● WORK TO BE COMPLETED
The answer must restate every entry exactly as it appears.

● GIVEN RECORDS
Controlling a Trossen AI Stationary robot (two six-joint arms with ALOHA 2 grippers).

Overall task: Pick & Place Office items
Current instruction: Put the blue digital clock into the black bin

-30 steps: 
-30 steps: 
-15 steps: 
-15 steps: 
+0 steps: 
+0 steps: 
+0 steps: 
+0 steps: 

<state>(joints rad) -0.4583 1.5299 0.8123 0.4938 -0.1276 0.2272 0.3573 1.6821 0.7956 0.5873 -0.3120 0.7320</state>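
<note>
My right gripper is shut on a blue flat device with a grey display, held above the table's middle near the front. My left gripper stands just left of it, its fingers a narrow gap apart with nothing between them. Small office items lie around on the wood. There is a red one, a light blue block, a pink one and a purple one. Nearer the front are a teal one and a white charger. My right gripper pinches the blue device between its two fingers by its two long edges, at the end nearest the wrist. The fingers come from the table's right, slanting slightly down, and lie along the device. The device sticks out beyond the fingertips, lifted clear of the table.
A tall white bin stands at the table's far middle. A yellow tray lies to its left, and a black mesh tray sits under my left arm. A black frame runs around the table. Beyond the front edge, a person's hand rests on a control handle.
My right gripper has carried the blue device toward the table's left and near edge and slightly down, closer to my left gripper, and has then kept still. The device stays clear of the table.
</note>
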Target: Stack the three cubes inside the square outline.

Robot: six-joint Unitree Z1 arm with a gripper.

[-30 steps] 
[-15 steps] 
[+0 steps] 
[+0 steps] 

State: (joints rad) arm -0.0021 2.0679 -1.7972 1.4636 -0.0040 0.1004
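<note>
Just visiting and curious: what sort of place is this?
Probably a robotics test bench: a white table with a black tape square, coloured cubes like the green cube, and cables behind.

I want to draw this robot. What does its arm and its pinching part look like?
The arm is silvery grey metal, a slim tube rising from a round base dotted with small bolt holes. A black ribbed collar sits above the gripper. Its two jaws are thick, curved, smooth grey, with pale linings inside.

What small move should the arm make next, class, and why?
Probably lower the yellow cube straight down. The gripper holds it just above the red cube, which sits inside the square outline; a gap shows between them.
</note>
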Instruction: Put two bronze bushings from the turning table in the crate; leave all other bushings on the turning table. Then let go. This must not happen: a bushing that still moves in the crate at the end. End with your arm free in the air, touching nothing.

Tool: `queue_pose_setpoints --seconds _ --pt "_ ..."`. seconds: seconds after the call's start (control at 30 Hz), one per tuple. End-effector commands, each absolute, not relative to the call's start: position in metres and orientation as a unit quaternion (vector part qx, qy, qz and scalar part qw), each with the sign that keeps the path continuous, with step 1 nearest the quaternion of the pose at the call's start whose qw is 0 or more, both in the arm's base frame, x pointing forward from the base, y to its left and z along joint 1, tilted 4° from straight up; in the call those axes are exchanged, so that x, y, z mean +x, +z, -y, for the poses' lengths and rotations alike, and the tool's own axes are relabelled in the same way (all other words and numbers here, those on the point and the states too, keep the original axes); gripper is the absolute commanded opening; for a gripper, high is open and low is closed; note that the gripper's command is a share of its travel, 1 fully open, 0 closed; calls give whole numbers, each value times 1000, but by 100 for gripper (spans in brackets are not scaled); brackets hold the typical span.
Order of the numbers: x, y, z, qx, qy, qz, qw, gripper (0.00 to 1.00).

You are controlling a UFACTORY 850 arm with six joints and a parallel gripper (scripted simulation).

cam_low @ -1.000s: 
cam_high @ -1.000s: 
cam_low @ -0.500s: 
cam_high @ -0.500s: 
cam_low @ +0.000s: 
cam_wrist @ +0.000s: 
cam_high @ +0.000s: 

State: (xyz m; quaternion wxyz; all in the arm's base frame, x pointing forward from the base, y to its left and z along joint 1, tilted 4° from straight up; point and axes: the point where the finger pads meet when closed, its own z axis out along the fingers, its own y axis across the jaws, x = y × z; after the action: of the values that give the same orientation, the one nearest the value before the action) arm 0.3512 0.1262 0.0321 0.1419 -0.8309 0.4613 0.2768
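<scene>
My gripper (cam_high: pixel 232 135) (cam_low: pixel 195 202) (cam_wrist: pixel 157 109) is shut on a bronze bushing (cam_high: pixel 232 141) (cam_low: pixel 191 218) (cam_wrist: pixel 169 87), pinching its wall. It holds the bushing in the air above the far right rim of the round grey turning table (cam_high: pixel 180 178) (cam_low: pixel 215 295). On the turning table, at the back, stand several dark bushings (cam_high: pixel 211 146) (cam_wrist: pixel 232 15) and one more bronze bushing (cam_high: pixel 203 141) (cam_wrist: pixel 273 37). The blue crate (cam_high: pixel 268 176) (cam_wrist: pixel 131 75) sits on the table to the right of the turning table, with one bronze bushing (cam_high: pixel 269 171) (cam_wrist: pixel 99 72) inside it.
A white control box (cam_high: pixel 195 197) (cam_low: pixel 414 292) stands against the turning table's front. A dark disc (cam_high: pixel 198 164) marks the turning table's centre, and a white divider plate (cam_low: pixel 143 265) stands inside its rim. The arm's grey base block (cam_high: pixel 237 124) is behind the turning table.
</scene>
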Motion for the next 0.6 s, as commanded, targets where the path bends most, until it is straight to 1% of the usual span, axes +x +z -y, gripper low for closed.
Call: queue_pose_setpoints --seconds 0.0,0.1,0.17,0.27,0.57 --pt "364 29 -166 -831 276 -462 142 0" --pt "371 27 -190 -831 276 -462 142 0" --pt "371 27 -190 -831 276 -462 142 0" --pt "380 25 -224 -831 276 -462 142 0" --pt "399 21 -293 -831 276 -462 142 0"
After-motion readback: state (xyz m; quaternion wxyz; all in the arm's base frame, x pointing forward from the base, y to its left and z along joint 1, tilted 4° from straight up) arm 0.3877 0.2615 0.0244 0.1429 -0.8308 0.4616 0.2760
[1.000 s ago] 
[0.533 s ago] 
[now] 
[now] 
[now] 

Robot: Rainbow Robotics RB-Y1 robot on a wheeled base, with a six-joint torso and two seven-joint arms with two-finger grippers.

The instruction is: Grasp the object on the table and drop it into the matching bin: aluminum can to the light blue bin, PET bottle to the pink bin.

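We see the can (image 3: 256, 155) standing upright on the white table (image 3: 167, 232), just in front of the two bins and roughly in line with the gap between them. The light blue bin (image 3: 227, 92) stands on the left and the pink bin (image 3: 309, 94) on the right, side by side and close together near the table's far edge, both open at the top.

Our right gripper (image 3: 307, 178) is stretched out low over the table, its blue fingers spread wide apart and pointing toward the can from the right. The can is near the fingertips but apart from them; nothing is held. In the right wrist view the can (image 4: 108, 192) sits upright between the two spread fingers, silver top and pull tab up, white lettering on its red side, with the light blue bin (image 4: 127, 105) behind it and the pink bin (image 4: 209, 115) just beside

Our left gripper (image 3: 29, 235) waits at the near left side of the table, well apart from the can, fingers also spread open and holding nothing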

● EXERCISE RESPONSE
Controlling a Trossen AI Stationary robot (two six-joint arms with ALOHA 2 grippers).

Overall task: Pick & Place Office items
Current instruction: Put the blue digital clock into the black bin

-30 steps: 
-30 steps: 
-15 steps: 
-15 steps: 
+0 steps: 
+0 steps: 
+0 steps: 
+0 steps: 

<state>(joints rad) -0.4583 1.5299 0.8123 0.4938 -0.1276 0.2272 0.3573 1.6821 0.7956 0.5873 -0.3120 0.7320</state>
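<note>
My right gripper is shut on a blue flat device with a grey display, held above the table's middle near the front. My left gripper stands just left of it, its fingers a narrow gap apart with nothing between them. Small office items lie around on the wood. There is a red one, a light blue block, a pink one and a purple one. Nearer the front are a teal one and a white charger. My right gripper pinches the blue device between its two fingers by its two long edges, at the end nearest the wrist. The fingers come from the table's right, slanting slightly down, and lie along the device. The device sticks out beyond the fingertips, lifted clear of the table.
A tall white bin stands at the table's far middle. A yellow tray lies to its left, and a black mesh tray sits under my left arm. A black frame runs around the table. Beyond the front edge, a person's hand rests on a control handle.
My right gripper has carried the blue device toward the table's left and near edge and slightly down, closer to my left gripper, and has then kept still. The device stays clear of the table.
</note>
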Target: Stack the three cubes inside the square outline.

Robot: six-joint Unitree Z1 arm with a gripper.

[-30 steps] 
[-15 steps] 
[+0 steps] 
[+0 steps] 

State: (joints rad) arm -0.0021 2.0679 -1.7972 1.4636 -0.0040 0.1004
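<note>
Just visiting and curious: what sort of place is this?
Probably a robotics test bench: a white table with a black tape square, coloured cubes like the green cube, and cables behind.

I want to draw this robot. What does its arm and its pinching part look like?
The arm is silvery grey metal, a slim tube rising from a round base dotted with small bolt holes. A black ribbed collar sits above the gripper. Its two jaws are thick, curved, smooth grey, with pale linings inside.

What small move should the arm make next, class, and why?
Probably lower the yellow cube straight down. The gripper holds it just above the red cube, which sits inside the square outline; a gap shows between them.
</note>
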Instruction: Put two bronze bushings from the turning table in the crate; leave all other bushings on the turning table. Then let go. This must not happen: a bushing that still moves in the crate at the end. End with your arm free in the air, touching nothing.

Tool: `queue_pose_setpoints --seconds _ --pt "_ ..."`. seconds: seconds after the call's start (control at 30 Hz), one per tuple. End-effector commands, each absolute, not relative to the call's start: position in metres and orientation as a unit quaternion (vector part qx, qy, qz and scalar part qw), each with the sign that keeps the path continuous, with step 1 nearest the quaternion of the pose at the call's start whose qw is 0 or more, both in the arm's base frame, x pointing forward from the base, y to its left and z along joint 1, tilted 4° from straight up; in the call those axes are exchanged, so that x, y, z mean +x, +z, -y, for the poses' lengths and rotations alike, and the tool's own axes are relabelled in the same way (all other words and numbers here, those on the point and the states too, keep the original axes); gripper is the absolute commanded opening; for a gripper, high is open and low is closed; note that the gripper's command is a share of its travel, 1 fully open, 0 closed; calls give whole numbers, each value times 1000, but by 100 for gripper (spans in brackets are not scaled); brackets hold the typical span.
Order of the numbers: x, y, z, qx, qy, qz, qw, gripper (0.00 to 1.00).

You are controlling a UFACTORY 850 arm with six joints and a parallel gripper (scripted simulation).

cam_low @ -1.000s: 
cam_high @ -1.000s: 
cam_low @ -0.500s: 
cam_high @ -0.500s: 
cam_low @ +0.000s: 
cam_wrist @ +0.000s: 
cam_high @ +0.000s: 

State: (xyz m; quaternion wxyz; all in the arm's base frame, x pointing forward from the base, y to its left and z along joint 1, tilted 4° from straight up; point and axes: the point where the finger pads meet when closed, its own z axis out along the fingers, its own y axis across the jaws, x = y × z; after the action: of the values that give the same orientation, the one nearest the value before the action) arm 0.3512 0.1262 0.0321 0.1419 -0.8309 0.4613 0.2768
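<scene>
My gripper (cam_high: pixel 232 135) (cam_low: pixel 195 202) (cam_wrist: pixel 157 109) is shut on a bronze bushing (cam_high: pixel 232 141) (cam_low: pixel 191 218) (cam_wrist: pixel 169 87), pinching its wall. It holds the bushing in the air above the far right rim of the round grey turning table (cam_high: pixel 180 178) (cam_low: pixel 215 295). On the turning table, at the back, stand several dark bushings (cam_high: pixel 211 146) (cam_wrist: pixel 232 15) and one more bronze bushing (cam_high: pixel 203 141) (cam_wrist: pixel 273 37). The blue crate (cam_high: pixel 268 176) (cam_wrist: pixel 131 75) sits on the table to the right of the turning table, with one bronze bushing (cam_high: pixel 269 171) (cam_wrist: pixel 99 72) inside it.
A white control box (cam_high: pixel 195 197) (cam_low: pixel 414 292) stands against the turning table's front. A dark disc (cam_high: pixel 198 164) marks the turning table's centre, and a white divider plate (cam_low: pixel 143 265) stands inside its rim. The arm's grey base block (cam_high: pixel 237 124) is behind the turning table.
</scene>
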Motion for the next 0.6 s, as commanded, targets where the path bends most, until it is straight to 1% of the usual span, axes +x +z -y, gripper low for closed.
Call: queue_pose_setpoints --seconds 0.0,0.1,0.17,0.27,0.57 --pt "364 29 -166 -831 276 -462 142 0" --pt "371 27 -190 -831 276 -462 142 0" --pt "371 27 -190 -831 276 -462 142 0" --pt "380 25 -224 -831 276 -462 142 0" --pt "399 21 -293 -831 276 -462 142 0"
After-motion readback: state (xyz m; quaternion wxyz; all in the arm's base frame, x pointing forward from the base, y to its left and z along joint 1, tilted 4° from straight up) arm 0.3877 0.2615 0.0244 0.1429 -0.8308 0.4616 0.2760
[1.000 s ago] 
[0.533 s ago] 
[now] 
[now] 
[now] 

Robot: Rainbow Robotics RB-Y1 robot on a wheeled base, with a six-joint torso and two seven-joint arms with two-finger grippers.

The instruction is: Grasp the object on the table and drop it into the matching bin: aluminum can to the light blue bin, PET bottle to the pink bin.

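We see the can (image 3: 256, 155) standing upright on the white table (image 3: 167, 232), just in front of the two bins and roughly in line with the gap between them. The light blue bin (image 3: 227, 92) stands on the left and the pink bin (image 3: 309, 94) on the right, side by side and close together near the table's far edge, both open at the top.

Our right gripper (image 3: 307, 178) is stretched out low over the table, its blue fingers spread wide apart and pointing toward the can from the right. The can is near the fingertips but apart from them; nothing is held. In the right wrist view the can (image 4: 108, 192) sits upright between the two spread fingers, silver top and pull tab up, white lettering on its red side, with the light blue bin (image 4: 127, 105) behind it and the pink bin (image 4: 209, 115) just beside

Our left gripper (image 3: 29, 235) waits at the near left side of the table, well apart from the can, fingers also spread open and holding nothing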

The response to this exercise has been given in full.